Commentary: New direction of the Guinness Book of World Records leaves one writer longing for the old days of unusual oddities

Host: NOAH ADAMS
Time: 9:00-10:00 PM

NOAH ADAMS, host:

The 2002 edition of the Guinness World Records is now out. The giant book was first published back in 1955 by the Guinness Brewing Company to settle bar bets. But for years, the book has served equally well at grossing out and impressing many a 13-year-old reader. Writer Bob Parks has spent time going through the new edition. In his opinion, the new book has none of the bite of the old editions. He says we're all in danger of losing a legacy of unique facts and oddities.

BOB PARKS:

You always had to check for pictures of the McGuire twins. Benny and Billy were the world's fattest twins and always on minibikes. Some years it was from the front view, some years from the back. The Guinness Book was like a yearbook full of people who could never graduate. They just lost their records and they moved on. One year, Benny and Billy were pictured circling each other around a prize-fighting ring. Then sadly, the 1979 edition reported that Benny died on his minibike at Niagara Falls. He was just 700 pounds.

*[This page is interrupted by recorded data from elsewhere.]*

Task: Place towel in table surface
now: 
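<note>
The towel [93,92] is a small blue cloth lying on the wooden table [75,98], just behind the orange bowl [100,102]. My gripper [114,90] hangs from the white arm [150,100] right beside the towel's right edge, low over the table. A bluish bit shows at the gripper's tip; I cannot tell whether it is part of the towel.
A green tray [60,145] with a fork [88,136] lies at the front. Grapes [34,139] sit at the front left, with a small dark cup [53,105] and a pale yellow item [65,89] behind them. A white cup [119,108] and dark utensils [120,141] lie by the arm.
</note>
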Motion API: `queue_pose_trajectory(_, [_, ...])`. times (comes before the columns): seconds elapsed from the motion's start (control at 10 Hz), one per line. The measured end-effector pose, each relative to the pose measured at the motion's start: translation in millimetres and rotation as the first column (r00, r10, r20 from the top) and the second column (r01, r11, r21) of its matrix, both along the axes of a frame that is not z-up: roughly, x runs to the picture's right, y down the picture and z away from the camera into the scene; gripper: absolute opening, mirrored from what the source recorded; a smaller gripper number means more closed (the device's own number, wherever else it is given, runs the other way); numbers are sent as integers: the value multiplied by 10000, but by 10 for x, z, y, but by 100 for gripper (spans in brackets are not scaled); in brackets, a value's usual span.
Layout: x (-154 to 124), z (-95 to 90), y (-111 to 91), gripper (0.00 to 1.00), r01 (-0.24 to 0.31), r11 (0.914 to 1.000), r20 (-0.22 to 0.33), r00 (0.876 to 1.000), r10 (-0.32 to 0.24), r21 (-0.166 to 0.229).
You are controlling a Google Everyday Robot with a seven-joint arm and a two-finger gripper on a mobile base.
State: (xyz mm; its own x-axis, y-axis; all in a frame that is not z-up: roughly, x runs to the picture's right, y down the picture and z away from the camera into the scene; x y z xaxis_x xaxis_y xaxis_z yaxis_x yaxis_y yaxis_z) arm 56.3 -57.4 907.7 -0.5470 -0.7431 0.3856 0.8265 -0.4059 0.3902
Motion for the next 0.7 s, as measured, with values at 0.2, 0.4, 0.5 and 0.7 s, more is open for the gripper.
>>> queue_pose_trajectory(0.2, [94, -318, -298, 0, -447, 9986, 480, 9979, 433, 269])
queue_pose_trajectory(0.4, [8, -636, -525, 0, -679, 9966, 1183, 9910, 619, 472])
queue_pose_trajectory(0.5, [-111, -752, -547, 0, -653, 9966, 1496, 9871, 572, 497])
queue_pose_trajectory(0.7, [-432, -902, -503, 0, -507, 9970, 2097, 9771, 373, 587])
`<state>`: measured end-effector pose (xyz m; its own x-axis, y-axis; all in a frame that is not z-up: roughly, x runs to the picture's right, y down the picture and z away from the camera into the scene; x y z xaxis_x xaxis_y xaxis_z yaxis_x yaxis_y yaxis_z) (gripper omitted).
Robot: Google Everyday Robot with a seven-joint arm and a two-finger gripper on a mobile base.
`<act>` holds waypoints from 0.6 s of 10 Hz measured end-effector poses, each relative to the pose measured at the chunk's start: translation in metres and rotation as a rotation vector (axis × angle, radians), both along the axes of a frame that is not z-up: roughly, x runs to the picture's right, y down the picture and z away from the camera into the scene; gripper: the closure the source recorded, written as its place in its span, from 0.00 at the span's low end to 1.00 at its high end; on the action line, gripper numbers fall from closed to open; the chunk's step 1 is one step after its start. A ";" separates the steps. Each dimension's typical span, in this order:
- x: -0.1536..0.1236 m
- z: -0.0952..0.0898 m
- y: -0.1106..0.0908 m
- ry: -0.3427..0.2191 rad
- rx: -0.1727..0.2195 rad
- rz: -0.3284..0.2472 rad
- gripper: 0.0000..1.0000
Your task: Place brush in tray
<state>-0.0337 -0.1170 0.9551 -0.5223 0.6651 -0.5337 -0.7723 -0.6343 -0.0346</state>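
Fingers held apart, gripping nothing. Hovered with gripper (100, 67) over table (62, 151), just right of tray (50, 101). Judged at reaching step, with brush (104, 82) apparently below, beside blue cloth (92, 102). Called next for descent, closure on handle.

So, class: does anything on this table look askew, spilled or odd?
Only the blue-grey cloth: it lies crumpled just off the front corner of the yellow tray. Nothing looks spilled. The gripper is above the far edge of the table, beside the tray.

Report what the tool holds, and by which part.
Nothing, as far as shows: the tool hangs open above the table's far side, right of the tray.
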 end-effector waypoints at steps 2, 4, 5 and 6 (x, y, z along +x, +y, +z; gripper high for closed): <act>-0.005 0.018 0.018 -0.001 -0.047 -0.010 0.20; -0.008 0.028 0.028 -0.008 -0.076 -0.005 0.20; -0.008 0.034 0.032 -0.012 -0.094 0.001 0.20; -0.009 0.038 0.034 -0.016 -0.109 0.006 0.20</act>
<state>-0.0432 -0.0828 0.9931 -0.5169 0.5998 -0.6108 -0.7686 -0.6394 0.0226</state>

I would sneak looks at Guinness when I was supposed to be researching plant life or the Congo in junior high school. It was a way to check in with familiar faces: the five-pound lady, the man in Brooklyn who bit through chains. We all cheered when the American Sandy Allen won the title for tallest woman. In junior high, you're not quite sure how your body's gonna change next. At least you could look at this book and say, `Hey, these people are making good.'

The text itself was very serious. There was an air of academic authority and removed from everyday life. `These are facts,' said Guinness, `strange as they may be.'

That's all changed. The 2002 hardcover is climbing up The New York Times Best Sellers List out in time for Christmas. But it's full of celebrities and brand names. The emphasis is on a dozen huge, half-paged glamour shots of the world's blandest faces: Bruce Willis, Michael Jackson, Britney, Whitney, Cher. And the categories seem jiggered to include the recognizable. Why is Kournikova, ranked 73rd in the tennis world, spread across the page? Well, she's the youngest to win the Federation Cup. Whatever. Then there's Destiny's Child, who spent the most weeks atop the singles chart. Tell that to the guy who spent the afternoon on a bed of nails.

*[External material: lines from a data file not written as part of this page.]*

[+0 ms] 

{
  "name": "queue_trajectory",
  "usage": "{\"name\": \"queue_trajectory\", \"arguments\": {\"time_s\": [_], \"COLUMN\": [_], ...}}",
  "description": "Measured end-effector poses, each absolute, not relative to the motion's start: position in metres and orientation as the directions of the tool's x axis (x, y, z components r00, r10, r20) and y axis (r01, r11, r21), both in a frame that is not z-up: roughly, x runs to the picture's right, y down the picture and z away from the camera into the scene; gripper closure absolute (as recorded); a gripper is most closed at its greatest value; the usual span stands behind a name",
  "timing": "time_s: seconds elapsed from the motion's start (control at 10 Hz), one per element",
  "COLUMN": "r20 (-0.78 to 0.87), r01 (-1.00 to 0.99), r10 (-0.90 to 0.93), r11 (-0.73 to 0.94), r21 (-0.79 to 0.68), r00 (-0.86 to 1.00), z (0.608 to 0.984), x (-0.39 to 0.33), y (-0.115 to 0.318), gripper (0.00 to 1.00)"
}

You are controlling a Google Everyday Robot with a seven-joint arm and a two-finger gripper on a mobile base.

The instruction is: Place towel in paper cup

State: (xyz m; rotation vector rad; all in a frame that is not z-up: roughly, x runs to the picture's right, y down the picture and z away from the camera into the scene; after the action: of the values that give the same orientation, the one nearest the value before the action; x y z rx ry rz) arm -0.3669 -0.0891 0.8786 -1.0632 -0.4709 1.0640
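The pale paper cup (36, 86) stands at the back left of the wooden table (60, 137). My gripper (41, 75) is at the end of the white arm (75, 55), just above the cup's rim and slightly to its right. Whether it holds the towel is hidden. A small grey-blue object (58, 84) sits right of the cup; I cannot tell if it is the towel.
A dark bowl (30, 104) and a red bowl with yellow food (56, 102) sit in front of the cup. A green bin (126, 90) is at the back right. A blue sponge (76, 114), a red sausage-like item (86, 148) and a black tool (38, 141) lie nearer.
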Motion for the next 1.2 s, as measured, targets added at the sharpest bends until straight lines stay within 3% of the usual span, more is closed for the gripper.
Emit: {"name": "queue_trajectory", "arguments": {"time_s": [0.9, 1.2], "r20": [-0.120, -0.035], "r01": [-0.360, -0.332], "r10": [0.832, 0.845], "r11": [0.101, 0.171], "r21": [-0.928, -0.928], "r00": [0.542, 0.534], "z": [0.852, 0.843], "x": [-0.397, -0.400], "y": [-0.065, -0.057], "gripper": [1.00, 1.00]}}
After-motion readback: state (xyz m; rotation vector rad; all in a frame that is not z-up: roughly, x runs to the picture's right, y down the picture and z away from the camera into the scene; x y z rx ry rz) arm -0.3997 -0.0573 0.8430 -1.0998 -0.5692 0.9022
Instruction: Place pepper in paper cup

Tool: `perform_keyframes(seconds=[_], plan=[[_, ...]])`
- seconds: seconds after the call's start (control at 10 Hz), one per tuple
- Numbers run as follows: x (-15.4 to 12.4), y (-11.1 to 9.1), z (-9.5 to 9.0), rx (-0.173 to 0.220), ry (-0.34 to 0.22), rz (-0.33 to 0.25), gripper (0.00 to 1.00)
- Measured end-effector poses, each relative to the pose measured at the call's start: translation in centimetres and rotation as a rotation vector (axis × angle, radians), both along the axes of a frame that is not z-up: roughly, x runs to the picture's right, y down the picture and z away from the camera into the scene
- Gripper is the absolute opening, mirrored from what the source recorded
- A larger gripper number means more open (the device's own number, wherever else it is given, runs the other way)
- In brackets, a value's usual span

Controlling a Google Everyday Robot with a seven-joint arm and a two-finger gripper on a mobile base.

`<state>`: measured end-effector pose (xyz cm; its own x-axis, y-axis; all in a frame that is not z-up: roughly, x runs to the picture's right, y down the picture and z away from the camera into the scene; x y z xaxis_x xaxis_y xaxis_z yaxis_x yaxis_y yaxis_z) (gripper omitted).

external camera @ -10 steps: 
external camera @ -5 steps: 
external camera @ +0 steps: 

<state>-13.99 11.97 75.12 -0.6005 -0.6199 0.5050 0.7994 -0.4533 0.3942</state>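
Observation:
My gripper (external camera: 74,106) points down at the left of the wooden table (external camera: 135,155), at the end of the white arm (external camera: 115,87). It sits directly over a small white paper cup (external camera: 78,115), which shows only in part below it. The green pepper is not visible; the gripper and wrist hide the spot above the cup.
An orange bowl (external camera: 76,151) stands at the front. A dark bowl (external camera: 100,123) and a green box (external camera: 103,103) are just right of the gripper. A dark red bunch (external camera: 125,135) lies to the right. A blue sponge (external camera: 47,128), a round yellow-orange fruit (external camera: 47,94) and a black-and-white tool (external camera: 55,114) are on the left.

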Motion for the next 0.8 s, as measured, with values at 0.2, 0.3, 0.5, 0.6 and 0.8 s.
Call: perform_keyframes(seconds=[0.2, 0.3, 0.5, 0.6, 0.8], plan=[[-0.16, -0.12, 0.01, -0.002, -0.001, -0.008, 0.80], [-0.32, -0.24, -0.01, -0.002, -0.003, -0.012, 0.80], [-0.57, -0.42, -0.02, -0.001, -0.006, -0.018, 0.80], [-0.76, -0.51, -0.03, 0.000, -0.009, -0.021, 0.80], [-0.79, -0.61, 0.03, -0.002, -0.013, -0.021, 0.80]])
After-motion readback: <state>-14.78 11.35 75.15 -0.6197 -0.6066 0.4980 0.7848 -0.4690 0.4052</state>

Now to be fair, there is a gnarly close-up of leprosy in the new book. This gives pause for hope. But the editorial mission is slipping. Guinness recently announced that Microsoft XP software and a pop band together won the award for fastest-produced music video. Whoo-hoo. And weren't you dying to know who has the world's biggest inflatable parade? It's Macy's. Is there a record for biggest sellout?

The old promise of Guinness was its egalitarianism. As a kid, you always had the sense that you were a hairbreadth away from breaking some record. And some guy in blue blazer, probably half in the bag, would come to your house, climb out of his Morris Minor and certify your achievement. But now there's less space for the unfamiliar. In other words, it's no longer clear that a seven-pound onion has as much pull as Britney, or that a 13-pound gallstone is on equal footing with Bruce Willis. I guess these world records are drawn from a different world.

ADAMS: Bob Parks is a writer in San Francisco.